───── INFORMATION PROVIDED
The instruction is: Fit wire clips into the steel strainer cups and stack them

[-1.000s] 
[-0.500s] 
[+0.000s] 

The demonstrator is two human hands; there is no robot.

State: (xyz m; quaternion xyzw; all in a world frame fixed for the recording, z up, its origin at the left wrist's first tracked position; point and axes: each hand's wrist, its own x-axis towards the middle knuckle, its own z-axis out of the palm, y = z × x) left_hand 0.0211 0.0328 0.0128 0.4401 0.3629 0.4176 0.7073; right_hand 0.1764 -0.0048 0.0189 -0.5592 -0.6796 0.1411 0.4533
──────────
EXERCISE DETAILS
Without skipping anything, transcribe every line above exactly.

RESPONSE BELOW
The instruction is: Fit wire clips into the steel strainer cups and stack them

[-1.000s] 
[-0.500s] 
[+0.000s] 

The demonstrator is two human hands; there is no robot.

State: (xyz m; quaternion xyzw; all in a world frame fixed for the recording, z up, its origin at the left wrist's first tracked position; point and axes: each hand's wrist, its own x-axis towards the middle knuckle, its own z-axis out of the palm, y = z × x) left_hand 0.0211 0.0328 0.0128 0.4401 0.3629 0.4176 0.7073; right_hand 0.1764 -0.0048 0.0189 -0.5592 -0.6796 0.1411 0.4533

No further output is given for this exercise.